Since then, the events have grown larger and more unwieldy, but still an opportunity to see bands in a tribal setting with a couple hundred thousand of one’s closest friends. The resulting degradation in performance is palpable. While bands like the Yeah Yeah Yeahs and Arcade Fire have their stadium A-game moves down, critic darling acts like the xx and Animal Collective seem to wilt in the mid-afternoon open sky.

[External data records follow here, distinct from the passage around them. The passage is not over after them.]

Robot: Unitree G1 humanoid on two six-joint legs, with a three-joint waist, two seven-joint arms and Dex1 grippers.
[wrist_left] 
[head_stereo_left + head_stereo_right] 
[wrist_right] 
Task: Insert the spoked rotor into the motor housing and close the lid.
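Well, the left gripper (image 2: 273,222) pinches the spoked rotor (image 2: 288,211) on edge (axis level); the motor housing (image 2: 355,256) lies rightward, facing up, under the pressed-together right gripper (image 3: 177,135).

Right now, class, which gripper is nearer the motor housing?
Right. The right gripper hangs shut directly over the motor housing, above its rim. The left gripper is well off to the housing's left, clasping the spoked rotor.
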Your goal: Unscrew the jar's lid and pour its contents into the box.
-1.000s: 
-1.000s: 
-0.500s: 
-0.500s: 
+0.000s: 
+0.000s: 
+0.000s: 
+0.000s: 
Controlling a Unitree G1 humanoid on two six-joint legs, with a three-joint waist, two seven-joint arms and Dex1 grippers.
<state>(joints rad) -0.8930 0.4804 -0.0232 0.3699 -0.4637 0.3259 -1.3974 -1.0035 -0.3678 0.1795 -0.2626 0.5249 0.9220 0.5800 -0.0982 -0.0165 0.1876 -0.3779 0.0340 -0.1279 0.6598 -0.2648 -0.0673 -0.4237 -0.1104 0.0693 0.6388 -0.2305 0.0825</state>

It’s perhaps for the reason that a New York concertgoer, who might have had the foresight to catch MGMT at McCarren or relatively late, saw the xx when they maxed out at the Bowery or Webster Hall, is not likely to go to festivals, and why All Points West, which in its two years, was a smartly curated (mixing forefathers like Echo and My Bloody Valentine with of the moment St Vincent and MGMT) well executed (spacious layout, stunning version of lower Manhattan from Liberty State version of the festival by Coachella organizers AEG Live, withered on the vine after its second year. To wit, AEG organizer Randy Phillips mused: “It’s hard to get New Yorkers to cross the river.” His statement speaks volumes, not only in terms of the willingness of New Yorkers to cross into Jersey, but extends to the territorial notion that encourages promoters to literally view the East Village and Williamsburg as separate markets, in scheduling markets to play at locations there, back-to-back.

In sum, it’s the scavenger spirit of self-discovery, with the relative high frequency of opportunities to catch bands at small venues, early on, that makes the summer in New York a joy. Where else can one check out the latest band, artist, or exhibit and later dish that one was there, weeks or months ahead of the herd. In any event, the best approach is perhaps not to overthink it. One of the most recent darlings of the underground scene were dance parties that sat adjacent to the highly polluted Gowanus canal. A simple idea. Sunday afternoon dance party coordinated by social media, known simply as Sunday’s Best, who brought in the occasional celebrity DJ.

After a successful year, the event is forced to move, a liquor license snafu that paralleled concerns of an EPA designation of the adjoining pond as a Superfund site. A year later, they are back in business at their original address, billing themselves as a place to dance where unlike Saturday nights, you can see your kids and dogs (encouraged). Begging off publicity, the organizers note, simply list our address and the name of our event. ‘We’re getting really good crowds, and don’t want to get too big. Just mention the address.”

Sometimes all one ever wanted was a Pepsi. The summer awaits!